A 2.0 kg, 20cm-diameter turntable rotates at 100 rpm on friction-less bearings. Two 500 g blocks fall from above, hit the turntable simultaneously at opposite ends of a diameter, and stick. What is the turntable’s angular velocity, in rpm, just after this event?

What Is The TurntableS Angular Velocity In Rpm Just After This Event

This problem aims to familiarize us with objects moving in a circular path. The concepts required to solve this problem include angular velocity, right-hand rule, and angular momentum.

Circular path

Circular path

In physics, angular velocity is the measure of the rotation of an object in a specific time period. In simple words, it is the rate at which an object spins around an axis. It is denoted by the Greek letter $\omega$ and its formula is:

\[ \omega = \dfrac{\phi}{t}\]

Where $\phi$ is the angular displacement and $t$ is the change in time to cover that distance.

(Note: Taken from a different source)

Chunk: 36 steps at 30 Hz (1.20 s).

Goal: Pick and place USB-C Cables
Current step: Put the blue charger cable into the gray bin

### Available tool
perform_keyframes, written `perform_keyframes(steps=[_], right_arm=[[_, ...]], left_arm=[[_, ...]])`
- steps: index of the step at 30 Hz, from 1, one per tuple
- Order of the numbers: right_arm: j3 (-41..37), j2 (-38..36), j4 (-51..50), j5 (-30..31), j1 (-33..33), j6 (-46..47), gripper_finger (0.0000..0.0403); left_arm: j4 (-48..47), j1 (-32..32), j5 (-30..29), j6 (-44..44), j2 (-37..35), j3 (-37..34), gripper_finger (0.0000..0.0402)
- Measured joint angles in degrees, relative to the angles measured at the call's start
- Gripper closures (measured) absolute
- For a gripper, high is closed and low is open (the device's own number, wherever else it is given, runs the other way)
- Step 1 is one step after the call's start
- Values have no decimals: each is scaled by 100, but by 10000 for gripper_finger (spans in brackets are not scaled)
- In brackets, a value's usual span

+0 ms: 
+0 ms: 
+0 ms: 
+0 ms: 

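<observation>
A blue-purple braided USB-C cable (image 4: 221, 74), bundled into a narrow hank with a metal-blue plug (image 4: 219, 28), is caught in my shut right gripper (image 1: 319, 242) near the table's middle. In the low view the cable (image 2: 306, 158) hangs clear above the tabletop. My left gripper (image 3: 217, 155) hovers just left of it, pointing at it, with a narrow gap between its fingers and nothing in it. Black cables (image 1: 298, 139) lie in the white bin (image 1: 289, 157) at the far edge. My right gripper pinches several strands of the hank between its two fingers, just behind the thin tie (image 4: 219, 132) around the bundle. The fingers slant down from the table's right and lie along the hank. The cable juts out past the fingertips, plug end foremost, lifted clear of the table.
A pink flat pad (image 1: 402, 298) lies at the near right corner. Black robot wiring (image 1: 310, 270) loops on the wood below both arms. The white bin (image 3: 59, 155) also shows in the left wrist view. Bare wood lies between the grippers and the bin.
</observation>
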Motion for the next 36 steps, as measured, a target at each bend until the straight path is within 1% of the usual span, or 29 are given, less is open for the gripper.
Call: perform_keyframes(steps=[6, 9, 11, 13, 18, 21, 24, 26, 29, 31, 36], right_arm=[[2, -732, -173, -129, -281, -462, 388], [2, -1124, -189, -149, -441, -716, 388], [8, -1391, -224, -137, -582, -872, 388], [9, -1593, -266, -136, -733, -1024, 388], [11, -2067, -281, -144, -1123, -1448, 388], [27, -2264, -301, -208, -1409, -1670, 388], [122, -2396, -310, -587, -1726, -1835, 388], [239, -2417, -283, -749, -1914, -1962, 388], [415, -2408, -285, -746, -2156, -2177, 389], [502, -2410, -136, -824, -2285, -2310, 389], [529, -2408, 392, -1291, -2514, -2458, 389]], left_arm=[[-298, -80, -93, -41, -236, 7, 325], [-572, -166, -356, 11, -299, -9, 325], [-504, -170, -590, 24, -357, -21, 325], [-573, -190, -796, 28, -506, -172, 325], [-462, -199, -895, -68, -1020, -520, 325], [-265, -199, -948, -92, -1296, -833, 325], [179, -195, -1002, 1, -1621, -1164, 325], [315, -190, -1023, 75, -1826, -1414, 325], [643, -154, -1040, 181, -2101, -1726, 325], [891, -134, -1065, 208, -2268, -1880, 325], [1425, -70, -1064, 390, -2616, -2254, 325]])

Angular momentum is the property of a revolving object which is given by the moment of inertia into the angular velocity. The formula is:

\[ \vec{L} = I\times \vec{\omega} \]

Where $I$ is the rotational inertia, and $\vec{\omega}$ is the angular velocity.

Angular momentum

Angular momentum

Expert Answer

As per the statement, we are given the following information:

The mass of the turntable $M = 2 kg$,

Diameter of the turntable $d = 20cm =0.2m$,

Initial Angular velocity $\omega = \dfrac{100rev}{minute} = 100\times \dfrac{2\pi}{60} = 10.47\space rad/s$,

And the mass of the two blocks $m = 500g = 0.5 kg$.

To find the angular velocity of the turntable, we will apply the principle of conservation of momentum, since they change the moment of inertia of the whole system when they stick with each other. Thus, the angular velocity of the system changes.

By using the the conservation of momentum principle:


\[ I_{turntable}\times\omega = I_{block_1} \omega^{‘}+I_{turntable}\omega^{‘} + I_{block_2}\omega^{‘} \]

Where $\omega^{‘}\neq\omega $ i.e. the angular velocity.

Solving for $\omega^{‘} $, gives us:

\[\omega^{‘}=\dfrac{I_{turntable} \omega}{I_{block_1}+I_{turntable} + I_{block_2}}\]

Let’s first find the two possible unknowns:

\[ I_{turntable}=M\dfrac{r^2}{2}\]

\[ I_{turntable}=2\dfrac{0.1^2}{2} = 0.01\]

\[ I_{block_1}=mr^2 0.5 \times 0.1^2\]

\[ I_{block_1}=0.005 = I_{block_2} \]

Plugging the values gives us:

\[\omega^{‘}=\dfrac{0.01\times 10.47}{0.005 + 0.01 + 0.005} \]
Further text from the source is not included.